▸ Exercise details:
Nothing but the pictures may be dropped; the rest of the listing is to be written out exactly.

▸ Dataset extract:
- - -

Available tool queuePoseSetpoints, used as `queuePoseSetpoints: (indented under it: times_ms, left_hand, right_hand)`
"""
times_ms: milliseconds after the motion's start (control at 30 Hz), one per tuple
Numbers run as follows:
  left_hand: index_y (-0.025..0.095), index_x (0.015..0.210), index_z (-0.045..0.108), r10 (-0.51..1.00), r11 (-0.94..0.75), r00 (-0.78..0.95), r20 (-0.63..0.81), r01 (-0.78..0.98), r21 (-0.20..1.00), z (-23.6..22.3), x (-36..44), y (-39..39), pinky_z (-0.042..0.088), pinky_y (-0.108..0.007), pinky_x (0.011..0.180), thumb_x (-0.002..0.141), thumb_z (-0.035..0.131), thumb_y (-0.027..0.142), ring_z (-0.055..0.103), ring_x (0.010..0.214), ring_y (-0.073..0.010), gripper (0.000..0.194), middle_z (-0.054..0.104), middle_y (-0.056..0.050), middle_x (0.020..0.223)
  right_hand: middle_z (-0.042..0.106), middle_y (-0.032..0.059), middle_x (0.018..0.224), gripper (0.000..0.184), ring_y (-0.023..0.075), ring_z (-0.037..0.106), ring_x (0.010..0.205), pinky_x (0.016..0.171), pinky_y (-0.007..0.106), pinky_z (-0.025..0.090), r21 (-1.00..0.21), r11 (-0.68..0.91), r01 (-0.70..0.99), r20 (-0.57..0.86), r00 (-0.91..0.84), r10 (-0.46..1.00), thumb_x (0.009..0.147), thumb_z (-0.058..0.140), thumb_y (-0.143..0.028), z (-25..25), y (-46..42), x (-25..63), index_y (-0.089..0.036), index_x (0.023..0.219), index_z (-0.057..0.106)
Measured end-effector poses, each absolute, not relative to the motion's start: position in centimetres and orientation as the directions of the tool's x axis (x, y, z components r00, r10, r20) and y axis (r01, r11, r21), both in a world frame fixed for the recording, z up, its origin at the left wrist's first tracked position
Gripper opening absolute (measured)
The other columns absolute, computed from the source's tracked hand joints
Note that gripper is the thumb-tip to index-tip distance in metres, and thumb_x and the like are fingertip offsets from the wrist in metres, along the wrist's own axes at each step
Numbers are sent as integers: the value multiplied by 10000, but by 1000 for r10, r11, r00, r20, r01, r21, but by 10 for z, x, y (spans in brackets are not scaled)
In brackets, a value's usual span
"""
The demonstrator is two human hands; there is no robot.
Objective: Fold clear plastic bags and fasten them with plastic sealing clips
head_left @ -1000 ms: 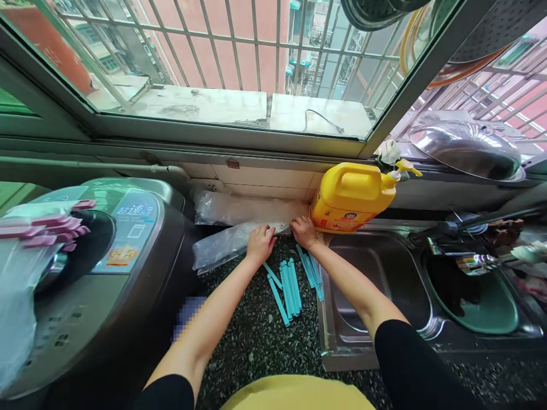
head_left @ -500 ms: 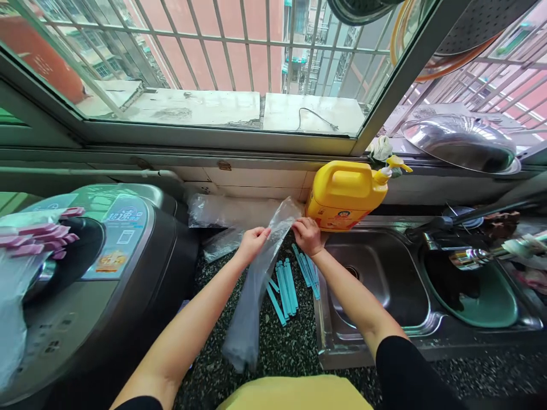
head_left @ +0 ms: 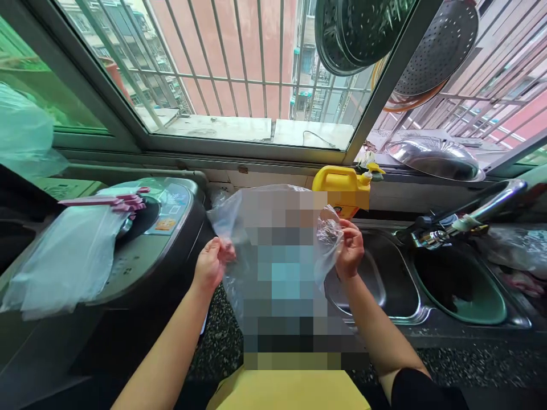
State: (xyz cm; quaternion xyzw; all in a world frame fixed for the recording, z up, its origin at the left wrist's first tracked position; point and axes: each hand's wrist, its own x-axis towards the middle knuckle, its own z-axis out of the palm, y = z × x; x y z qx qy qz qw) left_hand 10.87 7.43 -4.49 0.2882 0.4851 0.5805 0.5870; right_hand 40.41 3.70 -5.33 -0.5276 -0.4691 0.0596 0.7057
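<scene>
A clear plastic bag [head_left: 234,222] is stretched wide between my two hands over the counter. My left hand [head_left: 213,263] is closed on its left edge, with fingers pinched together. On the opposite side my right hand [head_left: 351,247] grips the bag's crumpled right edge between thumb and fingers. A blurred, blocky patch hides the bag's middle and the counter behind it. Only a pale blue tint shows there, and I cannot make out any separate blue strips.
Left stands a dark appliance [head_left: 179,228] with frosted plastic bags [head_left: 77,256] and pink strips [head_left: 123,202] on top. A yellow jug [head_left: 335,179] stands behind my right hand. To the right are a steel sink [head_left: 397,285], a faucet [head_left: 431,236] and a green basin [head_left: 487,299].
My hands have moved apart, left hand leftward and right hand rightward. The bag, narrow and hanging down before, is now spread broad between them. The view has shifted, showing more bags at left.
</scene>
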Motion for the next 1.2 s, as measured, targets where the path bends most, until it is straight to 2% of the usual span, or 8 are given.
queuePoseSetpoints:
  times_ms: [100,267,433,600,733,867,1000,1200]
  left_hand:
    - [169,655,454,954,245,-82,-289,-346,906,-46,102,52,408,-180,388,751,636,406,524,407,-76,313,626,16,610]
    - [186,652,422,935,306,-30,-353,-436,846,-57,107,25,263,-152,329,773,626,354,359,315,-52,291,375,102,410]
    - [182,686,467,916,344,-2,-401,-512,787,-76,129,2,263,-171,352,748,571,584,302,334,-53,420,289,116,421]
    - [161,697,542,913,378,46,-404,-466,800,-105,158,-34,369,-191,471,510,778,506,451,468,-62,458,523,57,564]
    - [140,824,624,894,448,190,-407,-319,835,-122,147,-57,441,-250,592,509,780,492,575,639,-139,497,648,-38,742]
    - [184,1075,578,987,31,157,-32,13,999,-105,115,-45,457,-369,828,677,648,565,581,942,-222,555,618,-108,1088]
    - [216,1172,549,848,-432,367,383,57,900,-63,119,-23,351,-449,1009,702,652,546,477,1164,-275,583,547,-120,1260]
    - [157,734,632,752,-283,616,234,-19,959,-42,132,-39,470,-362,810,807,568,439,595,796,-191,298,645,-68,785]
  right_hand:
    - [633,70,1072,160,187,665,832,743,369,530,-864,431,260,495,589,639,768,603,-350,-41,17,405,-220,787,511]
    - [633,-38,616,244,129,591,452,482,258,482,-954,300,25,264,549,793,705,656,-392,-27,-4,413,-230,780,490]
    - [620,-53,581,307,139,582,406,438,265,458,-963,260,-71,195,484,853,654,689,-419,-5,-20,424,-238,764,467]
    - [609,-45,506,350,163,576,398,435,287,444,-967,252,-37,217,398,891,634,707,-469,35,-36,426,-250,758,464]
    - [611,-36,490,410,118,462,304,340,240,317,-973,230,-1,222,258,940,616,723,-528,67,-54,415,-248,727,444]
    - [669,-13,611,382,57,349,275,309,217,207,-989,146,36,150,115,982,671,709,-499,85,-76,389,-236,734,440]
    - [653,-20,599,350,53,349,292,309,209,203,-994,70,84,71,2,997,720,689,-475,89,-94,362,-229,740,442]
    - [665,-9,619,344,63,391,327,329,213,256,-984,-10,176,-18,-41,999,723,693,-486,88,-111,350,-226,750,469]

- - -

▸ Finished task:
Available tool queuePoseSetpoints, used as `queuePoseSetpoints: (indented under it: times_ms, left_hand, right_hand)`
"""
times_ms: milliseconds after the motion's start (control at 30 Hz), one per tuple
Numbers run as follows:
  left_hand: index_y (-0.025..0.095), index_x (0.015..0.210), index_z (-0.045..0.108), r10 (-0.51..1.00), r11 (-0.94..0.75), r00 (-0.78..0.95), r20 (-0.63..0.81), r01 (-0.78..0.98), r21 (-0.20..1.00), z (-23.6..22.3), x (-36..44), y (-39..39), pinky_z (-0.042..0.088), pinky_y (-0.108..0.007), pinky_x (0.011..0.180), thumb_x (-0.002..0.141), thumb_z (-0.035..0.131), thumb_y (-0.027..0.142), ring_z (-0.055..0.103), ring_x (0.010..0.214), ring_y (-0.073..0.010), gripper (0.000..0.194), middle_z (-0.054..0.104), middle_y (-0.056..0.050), middle_x (0.020..0.223)
  right_hand: middle_z (-0.042..0.106), middle_y (-0.032..0.059), middle_x (0.018..0.224), gripper (0.000..0.184), ring_y (-0.023..0.075), ring_z (-0.037..0.106), ring_x (0.010..0.205), pinky_x (0.016..0.171), pinky_y (-0.007..0.106), pinky_z (-0.025..0.090), r21 (-1.00..0.21), r11 (-0.68..0.91), r01 (-0.70..0.99), r20 (-0.57..0.86), r00 (-0.91..0.84), r10 (-0.46..1.00), thumb_x (0.009..0.147), thumb_z (-0.058..0.140), thumb_y (-0.143..0.028), z (-25..25), y (-46..42), x (-25..63), index_y (-0.089..0.036), index_x (0.023..0.219), index_z (-0.057..0.106)
Measured end-effector poses, each absolute, not relative to the motion's start: position in centimetres and orientation as the directions of the tool's x axis (x, y, z components r00, r10, r20) and y axis (r01, r11, r21), both in a world frame fixed for the recording, z up, its origin at the left wrist's first tracked position
Gripper opening absolute (measured)
The other columns absolute, computed from the source's tracked hand joints
Note that gripper is the thumb-tip to index-tip distance in metres, and thumb_x and the like are fingertip offsets from the wrist in metres, along the wrist's own axes at each step
Numbers are sent as integers: the value multiplied by 10000, but by 1000 for r10, r11, r00, r20, r01, r21, but by 10 for z, x, y (spans in brackets are not scaled)
In brackets, a value's usual span
"""
The demonstrator is two human hands; there is no robot.
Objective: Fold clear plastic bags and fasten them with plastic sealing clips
head_left @ -1000 ms: 
head_left @ -500 ms: 
head_left @ +0 ms: 
State: (xyz cm; quaternion xyzw; all in a world frame fixed for the recording, z up, its origin at the left wrist's first tracked position; point and axes: each hand's wrist, its own x-axis towards the middle knuckle, its own z-axis out of the palm, y = z × x; x y z qx qy qz qw) left_hand 10.87 7.43 -4.49 0.2882 0.4851 0.5805 0.5870; right_hand 40.41 3.70 -5.33 -0.5276 -0.4691 0.0596 0.7057
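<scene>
A clear plastic bag [head_left: 234,222] is stretched wide between my two hands over the counter. My left hand [head_left: 213,263] is closed on its left edge, with fingers pinched together. On the opposite side my right hand [head_left: 351,247] grips the bag's crumpled right edge between thumb and fingers. A blurred, blocky patch hides the bag's middle and the counter behind it. Only a pale blue tint shows there, and I cannot make out any separate blue strips.
Left stands a dark appliance [head_left: 179,228] with frosted plastic bags [head_left: 77,256] and pink strips [head_left: 123,202] on top. A yellow jug [head_left: 335,179] stands behind my right hand. To the right are a steel sink [head_left: 397,285], a faucet [head_left: 431,236] and a green basin [head_left: 487,299].
My hands have moved apart, left hand leftward and right hand rightward. The bag, narrow and hanging down before, is now spread broad between them. The view has shifted, showing more bags at left.
</scene>
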Motion for the next 1.2 s, as measured, targets where the path bends most, until it is straight to 2% of the usual span, or 8 are given.
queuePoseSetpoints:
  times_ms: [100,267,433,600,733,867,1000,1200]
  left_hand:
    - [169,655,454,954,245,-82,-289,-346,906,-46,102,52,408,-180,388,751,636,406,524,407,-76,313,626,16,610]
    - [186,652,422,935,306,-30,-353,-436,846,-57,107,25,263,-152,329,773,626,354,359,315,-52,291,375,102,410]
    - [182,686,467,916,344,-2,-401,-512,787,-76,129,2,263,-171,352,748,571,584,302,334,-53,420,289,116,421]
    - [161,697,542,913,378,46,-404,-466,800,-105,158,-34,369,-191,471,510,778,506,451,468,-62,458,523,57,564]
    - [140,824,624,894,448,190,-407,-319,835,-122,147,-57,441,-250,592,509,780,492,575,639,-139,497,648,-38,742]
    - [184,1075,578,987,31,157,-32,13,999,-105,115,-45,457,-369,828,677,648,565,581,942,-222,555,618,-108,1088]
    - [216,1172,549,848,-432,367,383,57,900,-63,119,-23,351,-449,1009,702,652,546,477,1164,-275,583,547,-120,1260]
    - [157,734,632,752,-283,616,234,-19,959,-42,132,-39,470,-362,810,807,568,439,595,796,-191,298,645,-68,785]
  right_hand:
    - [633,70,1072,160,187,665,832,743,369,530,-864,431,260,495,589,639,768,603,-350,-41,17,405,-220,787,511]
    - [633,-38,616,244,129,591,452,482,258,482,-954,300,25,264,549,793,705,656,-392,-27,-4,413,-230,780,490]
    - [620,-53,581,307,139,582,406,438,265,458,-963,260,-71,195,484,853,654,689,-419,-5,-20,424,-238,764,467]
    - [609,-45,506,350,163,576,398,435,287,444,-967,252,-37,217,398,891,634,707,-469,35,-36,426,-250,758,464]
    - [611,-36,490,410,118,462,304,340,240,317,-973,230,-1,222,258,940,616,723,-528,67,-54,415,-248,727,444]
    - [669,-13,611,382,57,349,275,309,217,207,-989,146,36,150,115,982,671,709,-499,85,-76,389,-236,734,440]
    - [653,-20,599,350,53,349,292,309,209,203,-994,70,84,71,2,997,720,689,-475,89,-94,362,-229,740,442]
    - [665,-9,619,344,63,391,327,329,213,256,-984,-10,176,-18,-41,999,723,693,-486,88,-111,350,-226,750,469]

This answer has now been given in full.